James Earl "Jimmy" Carter, the 39th President of the United States, passed away Sunday surrounded by his family in his hometown of Plains, Georgia, The Carter Center announced Sunday. He celebrated his 100th birthday on Oct. 1.
He had been living in hospice care since February 2023 at home.
Preparations for an official state funeral have begun. The official state funeral in Washington, D.C. will be held on Jan. 9, the White House confirmed Monday, and Carter will lie in state in the Capitol's Rotunda.
"Today, America and the world lost and extraordinary leader, statesman and humanitarian," President Joe Biden said in a statement from the White House, where flags were lowered to half staff. "Over six decades, Jill and I had the honor of calling Jimmy Carter a dear friend. But, what’s extraordinary about Jimmy Carter, though, is that millions of people throughout America and the world who never met him thought of him as a dear friend as well. He was a man of great character and courage, hope and optimism."
The former U.S. Navy submarine serviceman returned to Georgia after his military service and went into the "family business" of peanut growing and farming. His political career sprung from that, as he opposing racial segregation in the Deep South in the 1950s and 1960s. He was first a Georgia State Senator (1963-67), then Georgia governor (1971-75).
He would win the Democratic presidential nomination as a dark horse after George McGowan lost that party's entry in the 1972 presidential election in a landslide to Richard Nixon. Carter went on to win the 1976 election over Gerald Ford, but lost his re-election bid in 1980 to Ronald Reagan amid trying economic times, an Iranian hostage situation and a U.S. energy crisis. ESPN reports he was the first president to welcome a Super Bowl champion to the White House (the Pittsburgh Steelers in 1980, who visited alongside the World Series champion Pittsburgh Pirates). Carter also was president in 1980 when he announced that the United States would boycott the Olympic Summer Games in Moscow to protest the Soviet Union's invasion of Afghanistan. More than 60 nations ultimately boycotted the Games, including West Germany, Japan and China.

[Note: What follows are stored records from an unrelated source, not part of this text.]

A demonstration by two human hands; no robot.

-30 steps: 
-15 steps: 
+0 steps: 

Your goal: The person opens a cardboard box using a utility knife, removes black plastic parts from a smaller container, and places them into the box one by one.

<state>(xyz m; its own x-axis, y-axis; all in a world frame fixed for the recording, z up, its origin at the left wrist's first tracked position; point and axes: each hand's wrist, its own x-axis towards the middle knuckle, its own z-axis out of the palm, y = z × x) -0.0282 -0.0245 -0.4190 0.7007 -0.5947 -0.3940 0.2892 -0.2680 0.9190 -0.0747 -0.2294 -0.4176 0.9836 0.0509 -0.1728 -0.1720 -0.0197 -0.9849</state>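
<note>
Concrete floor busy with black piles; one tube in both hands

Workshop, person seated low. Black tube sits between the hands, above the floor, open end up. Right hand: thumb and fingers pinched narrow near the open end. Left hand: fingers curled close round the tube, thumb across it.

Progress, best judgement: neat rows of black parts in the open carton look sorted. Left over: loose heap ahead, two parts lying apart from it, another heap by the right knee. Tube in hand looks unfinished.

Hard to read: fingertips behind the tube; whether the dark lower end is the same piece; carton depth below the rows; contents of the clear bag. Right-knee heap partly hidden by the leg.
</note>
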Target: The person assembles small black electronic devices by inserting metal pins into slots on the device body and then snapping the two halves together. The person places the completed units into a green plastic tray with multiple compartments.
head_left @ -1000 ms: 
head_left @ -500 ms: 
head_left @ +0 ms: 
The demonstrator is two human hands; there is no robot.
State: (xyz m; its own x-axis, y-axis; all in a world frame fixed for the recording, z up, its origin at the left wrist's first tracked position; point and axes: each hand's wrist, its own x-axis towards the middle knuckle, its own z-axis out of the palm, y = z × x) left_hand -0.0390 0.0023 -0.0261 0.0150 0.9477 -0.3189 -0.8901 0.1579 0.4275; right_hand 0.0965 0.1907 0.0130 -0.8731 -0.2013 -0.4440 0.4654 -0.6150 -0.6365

The next 44 years of his life, however, would be what he'd receive wider acclaim for, first as a diplomat to the Middle East and North Korea (where he visited at age 87 for talks to ease tensions between North and South Korea), and more fully, healthy years as a humanitarian. In 2002 Carter won the Nobel Peace Prize for his worldwide efforts. Habitat for Humanity was founded in Americus, Georgia, about 10 miles from Carter's hometown, in 1975, and starting in 1984, the Carter Work Project led he and his family across the country and foreign lands to help provide housing.
At 100 years old, Carter was the longest-lived former U.S. president. Bill Clinton (age 78, served 1993-2001) is now the longest-lived president. George W. Bush is one month older than Clinton.

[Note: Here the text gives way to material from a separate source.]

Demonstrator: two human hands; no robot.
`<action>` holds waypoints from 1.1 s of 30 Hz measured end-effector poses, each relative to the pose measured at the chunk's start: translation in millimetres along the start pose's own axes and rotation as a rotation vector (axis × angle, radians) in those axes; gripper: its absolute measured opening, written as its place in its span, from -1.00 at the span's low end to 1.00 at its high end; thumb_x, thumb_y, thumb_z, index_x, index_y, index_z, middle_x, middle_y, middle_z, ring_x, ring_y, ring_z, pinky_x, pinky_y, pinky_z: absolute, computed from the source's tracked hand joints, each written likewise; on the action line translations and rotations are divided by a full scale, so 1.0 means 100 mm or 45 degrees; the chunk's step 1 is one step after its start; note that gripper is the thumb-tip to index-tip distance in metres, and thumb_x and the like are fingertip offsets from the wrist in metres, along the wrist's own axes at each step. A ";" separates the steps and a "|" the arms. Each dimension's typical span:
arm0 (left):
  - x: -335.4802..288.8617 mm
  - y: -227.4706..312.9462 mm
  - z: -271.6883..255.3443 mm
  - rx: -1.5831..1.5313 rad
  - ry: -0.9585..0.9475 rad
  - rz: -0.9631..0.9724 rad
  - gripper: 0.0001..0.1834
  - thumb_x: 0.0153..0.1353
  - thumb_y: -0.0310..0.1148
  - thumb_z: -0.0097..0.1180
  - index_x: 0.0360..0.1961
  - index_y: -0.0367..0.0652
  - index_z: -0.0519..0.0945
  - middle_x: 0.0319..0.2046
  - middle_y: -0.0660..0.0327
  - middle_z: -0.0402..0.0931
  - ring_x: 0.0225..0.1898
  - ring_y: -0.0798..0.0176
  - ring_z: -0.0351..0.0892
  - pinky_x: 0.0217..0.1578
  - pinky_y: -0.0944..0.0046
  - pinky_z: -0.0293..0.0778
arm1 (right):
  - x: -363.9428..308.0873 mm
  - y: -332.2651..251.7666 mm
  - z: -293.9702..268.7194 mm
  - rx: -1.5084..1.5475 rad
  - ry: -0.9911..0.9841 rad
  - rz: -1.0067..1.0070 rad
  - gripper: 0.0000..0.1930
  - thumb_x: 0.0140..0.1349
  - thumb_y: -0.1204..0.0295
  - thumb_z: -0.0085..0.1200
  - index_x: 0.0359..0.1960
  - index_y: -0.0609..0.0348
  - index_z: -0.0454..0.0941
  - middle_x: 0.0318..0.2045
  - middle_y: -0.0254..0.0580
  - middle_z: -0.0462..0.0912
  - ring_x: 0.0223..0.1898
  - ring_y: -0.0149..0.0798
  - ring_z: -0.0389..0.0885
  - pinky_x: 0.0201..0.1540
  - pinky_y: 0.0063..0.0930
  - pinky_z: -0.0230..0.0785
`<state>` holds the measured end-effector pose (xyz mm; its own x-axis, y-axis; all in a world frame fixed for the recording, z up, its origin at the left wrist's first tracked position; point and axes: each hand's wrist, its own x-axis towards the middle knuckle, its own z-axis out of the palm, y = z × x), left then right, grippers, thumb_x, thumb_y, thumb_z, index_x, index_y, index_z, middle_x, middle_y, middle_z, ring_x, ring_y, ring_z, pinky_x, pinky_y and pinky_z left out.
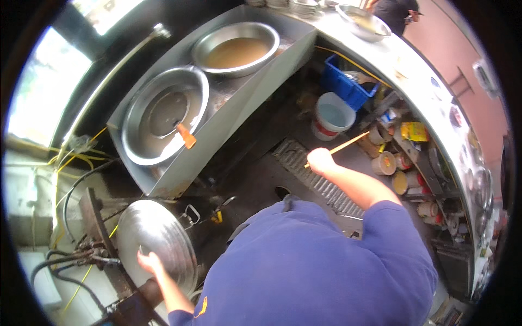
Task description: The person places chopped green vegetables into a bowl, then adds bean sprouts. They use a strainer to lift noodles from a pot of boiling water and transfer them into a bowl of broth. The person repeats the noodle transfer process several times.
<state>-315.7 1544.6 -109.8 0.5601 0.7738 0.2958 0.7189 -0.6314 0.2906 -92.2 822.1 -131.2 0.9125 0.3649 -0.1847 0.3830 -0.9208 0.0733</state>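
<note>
My left hand (pixel 150 264) is closed at the middle of a large round metal lid (pixel 176 236), seemingly on its small handle, which the fingers mostly hide. The lid stands tilted over dark equipment at the lower left. Out to the right, my right hand (pixel 322 161) is wrapped round a long thin wooden stick (pixel 350 143). The stick points up and right, toward the shelves, with a short end showing below the fist.
Two steel basins (pixel 202 103) (pixel 272 41) with murky liquid sit in a metal counter; an orange handle (pixel 186 137) leans out of the nearer one. A white bucket (pixel 331 117), blue crate (pixel 348 87) and several tubs (pixel 385 163) line the right. Hoses (pixel 73 261) run at left. Another person (pixel 392 13) stands far off.
</note>
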 end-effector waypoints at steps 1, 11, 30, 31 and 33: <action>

In 2012, he passed Herbert Hoover as the longest-retired president. He and Eleanor Rosalynn Smith were married for 77 years, the longest-married marital couple, when she passed away in 2023 at age 96. Carter is survived by his children — Jack, Chip, Jeff and Amy — along with 11 grandchildren and 14 great-grandchildren, The Carter Center, a nonprofit organization he founded after losing the 1980 presidential bid, said. Carter penned 32 books, on subjects from “appreciations of Scripture and nature” to “advice on how to live a meaningful life.”